■ TASK TO COMPLETE: Each line below containing the word "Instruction" needs to be shown.

■ EXERCISE MATERIAL:
*** Begin section ***
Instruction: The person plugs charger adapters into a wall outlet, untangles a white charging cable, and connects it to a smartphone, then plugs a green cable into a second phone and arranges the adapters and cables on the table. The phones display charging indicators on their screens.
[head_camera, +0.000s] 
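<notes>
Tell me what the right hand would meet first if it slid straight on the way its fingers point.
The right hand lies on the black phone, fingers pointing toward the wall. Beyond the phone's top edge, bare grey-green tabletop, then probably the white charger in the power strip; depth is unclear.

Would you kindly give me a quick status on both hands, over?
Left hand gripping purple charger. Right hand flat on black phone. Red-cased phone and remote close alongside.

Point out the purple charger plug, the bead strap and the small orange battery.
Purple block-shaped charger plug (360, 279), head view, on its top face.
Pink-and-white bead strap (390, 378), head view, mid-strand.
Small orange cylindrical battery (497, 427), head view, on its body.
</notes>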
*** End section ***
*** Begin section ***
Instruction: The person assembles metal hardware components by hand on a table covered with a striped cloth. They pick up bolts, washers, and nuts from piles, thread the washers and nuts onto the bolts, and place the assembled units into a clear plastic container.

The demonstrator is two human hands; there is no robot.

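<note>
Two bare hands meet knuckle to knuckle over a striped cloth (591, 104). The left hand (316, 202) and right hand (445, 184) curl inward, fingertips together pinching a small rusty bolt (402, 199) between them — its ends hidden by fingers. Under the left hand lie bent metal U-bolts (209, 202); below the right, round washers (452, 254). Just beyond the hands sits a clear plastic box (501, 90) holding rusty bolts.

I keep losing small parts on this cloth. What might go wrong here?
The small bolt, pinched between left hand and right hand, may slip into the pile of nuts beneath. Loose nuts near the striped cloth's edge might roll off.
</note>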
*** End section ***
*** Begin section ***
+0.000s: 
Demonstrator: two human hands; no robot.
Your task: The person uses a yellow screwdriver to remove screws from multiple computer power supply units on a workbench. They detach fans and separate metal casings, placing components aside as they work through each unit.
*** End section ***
■ REPLY TO THE EXERCISE:
Instruction: The person plugs charger adapters into a wall outlet, untangles a white charging cable, and connects it to a smartphone, then plugs a green cable into a second phone and arranges the adapters and cables on the table. The phones display charging indicators on their screens.
Instruction: The person assembles metal hardware components by hand on a table covered with a striped cloth. They pick up bolts, washers, and nuts from piles, thread the washers and nuts onto the bolts, and place the assembled units into a clear plastic container.

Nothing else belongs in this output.